* Assignment: Print the listing below once more, unchanged.

* Data shown:
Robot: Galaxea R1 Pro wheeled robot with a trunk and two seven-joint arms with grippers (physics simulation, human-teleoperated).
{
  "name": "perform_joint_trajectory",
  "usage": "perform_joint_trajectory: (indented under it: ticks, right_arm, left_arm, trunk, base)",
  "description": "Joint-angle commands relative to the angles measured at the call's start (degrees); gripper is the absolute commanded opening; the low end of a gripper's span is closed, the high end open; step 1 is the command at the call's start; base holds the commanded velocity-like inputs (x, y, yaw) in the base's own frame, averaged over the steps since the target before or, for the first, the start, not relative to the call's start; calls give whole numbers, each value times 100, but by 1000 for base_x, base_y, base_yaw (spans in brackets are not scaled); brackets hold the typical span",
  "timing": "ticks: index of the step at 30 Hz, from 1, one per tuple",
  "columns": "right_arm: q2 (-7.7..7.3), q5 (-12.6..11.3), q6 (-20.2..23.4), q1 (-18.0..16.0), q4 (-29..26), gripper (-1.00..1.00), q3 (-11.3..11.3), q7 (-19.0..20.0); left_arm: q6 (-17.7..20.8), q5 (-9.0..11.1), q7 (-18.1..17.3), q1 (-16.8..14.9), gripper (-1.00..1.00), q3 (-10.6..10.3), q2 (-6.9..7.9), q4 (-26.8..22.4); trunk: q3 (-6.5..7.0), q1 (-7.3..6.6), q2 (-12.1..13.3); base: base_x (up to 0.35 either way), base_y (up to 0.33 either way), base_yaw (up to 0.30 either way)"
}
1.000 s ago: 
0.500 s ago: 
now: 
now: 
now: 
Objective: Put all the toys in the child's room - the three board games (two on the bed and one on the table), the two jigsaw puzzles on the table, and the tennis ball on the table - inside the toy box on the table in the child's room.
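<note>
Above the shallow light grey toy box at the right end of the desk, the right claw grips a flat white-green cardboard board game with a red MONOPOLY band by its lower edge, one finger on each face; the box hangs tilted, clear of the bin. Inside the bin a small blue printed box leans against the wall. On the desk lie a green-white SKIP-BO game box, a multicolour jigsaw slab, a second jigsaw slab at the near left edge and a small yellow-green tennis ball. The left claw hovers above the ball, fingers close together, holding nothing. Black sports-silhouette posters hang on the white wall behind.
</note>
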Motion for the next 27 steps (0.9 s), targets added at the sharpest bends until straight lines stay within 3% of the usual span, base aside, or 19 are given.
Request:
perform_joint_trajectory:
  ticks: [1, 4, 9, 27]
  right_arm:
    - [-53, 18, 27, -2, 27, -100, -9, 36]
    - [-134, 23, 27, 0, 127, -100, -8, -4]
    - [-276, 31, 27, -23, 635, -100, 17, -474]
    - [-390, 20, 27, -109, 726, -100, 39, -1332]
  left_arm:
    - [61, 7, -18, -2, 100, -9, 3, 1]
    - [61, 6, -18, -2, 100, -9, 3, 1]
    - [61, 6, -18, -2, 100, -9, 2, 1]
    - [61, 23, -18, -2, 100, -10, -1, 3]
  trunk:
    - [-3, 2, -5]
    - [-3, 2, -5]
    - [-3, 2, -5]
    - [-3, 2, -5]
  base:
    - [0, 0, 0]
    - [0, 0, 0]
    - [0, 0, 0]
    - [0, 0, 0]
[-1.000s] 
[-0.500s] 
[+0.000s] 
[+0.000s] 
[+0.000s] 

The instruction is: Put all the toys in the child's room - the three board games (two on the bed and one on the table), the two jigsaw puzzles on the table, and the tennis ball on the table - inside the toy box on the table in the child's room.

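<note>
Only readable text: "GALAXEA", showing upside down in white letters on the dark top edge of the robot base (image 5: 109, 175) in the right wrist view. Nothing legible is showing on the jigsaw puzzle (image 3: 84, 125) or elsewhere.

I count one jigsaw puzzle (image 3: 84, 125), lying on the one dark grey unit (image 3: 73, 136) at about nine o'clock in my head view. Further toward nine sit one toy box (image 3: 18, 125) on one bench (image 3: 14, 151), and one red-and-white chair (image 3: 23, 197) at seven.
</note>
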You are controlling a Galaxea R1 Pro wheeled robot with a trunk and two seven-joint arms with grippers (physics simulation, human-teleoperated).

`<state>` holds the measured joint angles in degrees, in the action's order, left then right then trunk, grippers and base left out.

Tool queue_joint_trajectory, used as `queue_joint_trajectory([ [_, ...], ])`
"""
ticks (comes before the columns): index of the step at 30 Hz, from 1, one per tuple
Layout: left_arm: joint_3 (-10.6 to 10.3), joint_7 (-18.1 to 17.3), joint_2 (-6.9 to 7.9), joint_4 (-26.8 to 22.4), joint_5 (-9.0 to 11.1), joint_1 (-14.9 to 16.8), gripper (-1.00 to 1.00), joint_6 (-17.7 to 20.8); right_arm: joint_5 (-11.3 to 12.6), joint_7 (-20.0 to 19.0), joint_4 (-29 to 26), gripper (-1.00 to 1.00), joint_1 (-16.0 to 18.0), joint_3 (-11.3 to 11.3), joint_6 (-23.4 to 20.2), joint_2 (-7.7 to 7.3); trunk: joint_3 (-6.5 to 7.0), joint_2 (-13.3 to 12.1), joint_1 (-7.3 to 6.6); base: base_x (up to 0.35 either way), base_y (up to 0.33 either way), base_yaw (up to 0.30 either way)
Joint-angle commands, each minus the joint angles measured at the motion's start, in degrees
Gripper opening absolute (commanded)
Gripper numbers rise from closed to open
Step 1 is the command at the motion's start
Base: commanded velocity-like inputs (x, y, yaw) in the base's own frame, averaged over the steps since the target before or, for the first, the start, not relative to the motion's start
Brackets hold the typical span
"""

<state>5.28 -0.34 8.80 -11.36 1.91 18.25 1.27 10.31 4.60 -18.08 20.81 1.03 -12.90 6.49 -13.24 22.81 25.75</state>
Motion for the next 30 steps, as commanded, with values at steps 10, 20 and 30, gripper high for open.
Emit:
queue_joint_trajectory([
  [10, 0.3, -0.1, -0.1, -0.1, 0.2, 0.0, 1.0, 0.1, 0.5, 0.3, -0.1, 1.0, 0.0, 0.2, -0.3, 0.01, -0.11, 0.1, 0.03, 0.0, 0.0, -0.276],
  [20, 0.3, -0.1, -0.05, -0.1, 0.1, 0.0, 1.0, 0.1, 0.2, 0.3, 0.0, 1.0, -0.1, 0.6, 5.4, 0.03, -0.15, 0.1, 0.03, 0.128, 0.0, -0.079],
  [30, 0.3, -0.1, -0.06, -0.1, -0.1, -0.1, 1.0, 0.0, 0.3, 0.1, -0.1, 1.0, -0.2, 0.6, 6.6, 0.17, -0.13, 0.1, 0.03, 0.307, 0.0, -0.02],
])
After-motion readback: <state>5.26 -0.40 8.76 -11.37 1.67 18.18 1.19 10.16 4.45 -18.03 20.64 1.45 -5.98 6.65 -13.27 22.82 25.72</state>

* Solution:
Robot: Galaxea R1 Pro wheeled robot with a trunk and two seven-joint arms with grippers (physics simulation, human-teleoperated).
{
  "name": "perform_joint_trajectory",
  "usage": "perform_joint_trajectory: (indented under it: ticks, right_arm, left_arm, trunk, base)",
  "description": "Joint-angle commands relative to the angles measured at the call's start (degrees); gripper is the absolute commanded opening; the low end of a gripper's span is closed, the high end open; step 1 is the command at the call's start; base holds the commanded velocity-like inputs (x, y, yaw) in the base's own frame, averaged over the steps since the target before or, for the first, the start, not relative to the call's start; calls give whole numbers, each value times 100, but by 1000 for base_x, base_y, base_yaw (spans in brackets are not scaled); brackets hold the typical span",
  "timing": "ticks: index of the step at 30 Hz, from 1, one per tuple",
  "columns": "right_arm: q2 (-7.7..7.3), q5 (-12.6..11.3), q6 (-20.2..23.4), q1 (-18.0..16.0), q4 (-29..26), gripper (-1.00..1.00), q3 (-11.3..11.3), q7 (-19.0..20.0); left_arm: q6 (-17.7..20.8), q5 (-9.0..11.1), q7 (-18.1..17.3), q1 (-16.8..14.9), gripper (-1.00..1.00), q3 (-10.6..10.3), q2 (-6.9..7.9), q4 (-26.8..22.4); trunk: q3 (-6.5..7.0), q1 (-7.3..6.6), q2 (-12.1..13.3); base: base_x (up to 0.35 either way), base_y (up to 0.33 either way), base_yaw (up to 0.30 either way)"
}
1.000 s ago: 
0.500 s ago: 
now: 
now: 
now: 
Objective: Put all the toys in the child's room - the three board games (two on the bed and one on the table), the two jigsaw puzzles on the table, and the tennis ball on the table - inside the toy box on the table in the child's room.
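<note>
Above the shallow light grey toy box at the right end of the desk, the right claw grips a flat white-green cardboard board game with a red MONOPOLY band by its lower edge, one finger on each face; the box hangs tilted, clear of the bin. Inside the bin a small blue printed box leans against the wall. On the desk lie a green-white SKIP-BO game box, a multicolour jigsaw slab, a second jigsaw slab at the near left edge and a small yellow-green tennis ball. The left claw hovers above the ball, fingers close together, holding nothing. Black sports-silhouette posters hang on the white wall behind.
</note>
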Motion for the next 27 steps (0.9 s), targets added at the sharpest bends until straight lines stay within 3% of the usual span, base aside, or 19 are given.
Request:
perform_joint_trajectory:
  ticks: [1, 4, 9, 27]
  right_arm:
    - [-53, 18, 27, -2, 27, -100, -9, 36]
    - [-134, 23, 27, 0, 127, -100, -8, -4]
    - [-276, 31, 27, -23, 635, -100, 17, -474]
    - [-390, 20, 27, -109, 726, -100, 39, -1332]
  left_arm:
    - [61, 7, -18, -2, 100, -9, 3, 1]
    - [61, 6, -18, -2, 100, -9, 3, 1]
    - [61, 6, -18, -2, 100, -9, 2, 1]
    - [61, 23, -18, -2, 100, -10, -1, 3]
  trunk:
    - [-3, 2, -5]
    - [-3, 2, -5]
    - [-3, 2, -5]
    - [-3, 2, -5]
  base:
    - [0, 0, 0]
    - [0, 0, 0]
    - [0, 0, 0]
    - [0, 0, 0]
[-1.000s] 
[-0.500s] 
[+0.000s] 
[+0.000s] 
[+0.000s] 

The instruction is: Put all the toys in the child's room - the three board games (two on the bed and one on the table), the two jigsaw puzzles on the table, and the tennis ball on the table - inside the toy box on the table in the child's room.

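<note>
Only readable text: "GALAXEA", showing upside down in white letters on the dark top edge of the robot base (image 5: 109, 175) in the right wrist view. Nothing legible is showing on the jigsaw puzzle (image 3: 84, 125) or elsewhere.

I count one jigsaw puzzle (image 3: 84, 125), lying on the one dark grey unit (image 3: 73, 136) at about nine o'clock in my head view. Further toward nine sit one toy box (image 3: 18, 125) on one bench (image 3: 14, 151), and one red-and-white chair (image 3: 23, 197) at seven.
</note>
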You are controlling a Galaxea R1 Pro wheeled robot with a trunk and two seven-joint arms with grippers (physics simulation, human-teleoperated).

`<state>` holds the measured joint angles in degrees, in the action's order, left then right then trunk, grippers and base left out.

Tool queue_joint_trajectory, used as `queue_joint_trajectory([ [_, ...], ])`
"""
ticks (comes before the columns): index of the step at 30 Hz, from 1, one per tuple
Layout: left_arm: joint_3 (-10.6 to 10.3), joint_7 (-18.1 to 17.3), joint_2 (-6.9 to 7.9), joint_4 (-26.8 to 22.4), joint_5 (-9.0 to 11.1), joint_1 (-14.9 to 16.8), gripper (-1.00 to 1.00), joint_6 (-17.7 to 20.8); right_arm: joint_5 (-11.3 to 12.6), joint_7 (-20.0 to 19.0), joint_4 (-29 to 26), gripper (-1.00 to 1.00), joint_1 (-16.0 to 18.0), joint_3 (-11.3 to 11.3), joint_6 (-23.4 to 20.2), joint_2 (-7.7 to 7.3); trunk: joint_3 (-6.5 to 7.0), joint_2 (-13.3 to 12.1), joint_1 (-7.3 to 6.6); base: base_x (up to 0.35 either way), base_y (up to 0.33 either way), base_yaw (up to 0.30 either way)
Joint-angle commands, each minus the joint angles measured at the motion's start, in degrees
Gripper opening absolute (commanded)
Gripper numbers rise from closed to open
Step 1 is the command at the motion's start
Base: commanded velocity-like inputs (x, y, yaw) in the base's own frame, averaged over the steps since the target before or, for the first, the start, not relative to the motion's start
Brackets hold the typical span
"""

<state>5.28 -0.34 8.80 -11.36 1.91 18.25 1.27 10.31 4.60 -18.08 20.81 1.03 -12.90 6.49 -13.24 22.81 25.75</state>
Motion for the next 30 steps, as commanded, with values at steps 10, 20 and 30, gripper high for open.
Emit:
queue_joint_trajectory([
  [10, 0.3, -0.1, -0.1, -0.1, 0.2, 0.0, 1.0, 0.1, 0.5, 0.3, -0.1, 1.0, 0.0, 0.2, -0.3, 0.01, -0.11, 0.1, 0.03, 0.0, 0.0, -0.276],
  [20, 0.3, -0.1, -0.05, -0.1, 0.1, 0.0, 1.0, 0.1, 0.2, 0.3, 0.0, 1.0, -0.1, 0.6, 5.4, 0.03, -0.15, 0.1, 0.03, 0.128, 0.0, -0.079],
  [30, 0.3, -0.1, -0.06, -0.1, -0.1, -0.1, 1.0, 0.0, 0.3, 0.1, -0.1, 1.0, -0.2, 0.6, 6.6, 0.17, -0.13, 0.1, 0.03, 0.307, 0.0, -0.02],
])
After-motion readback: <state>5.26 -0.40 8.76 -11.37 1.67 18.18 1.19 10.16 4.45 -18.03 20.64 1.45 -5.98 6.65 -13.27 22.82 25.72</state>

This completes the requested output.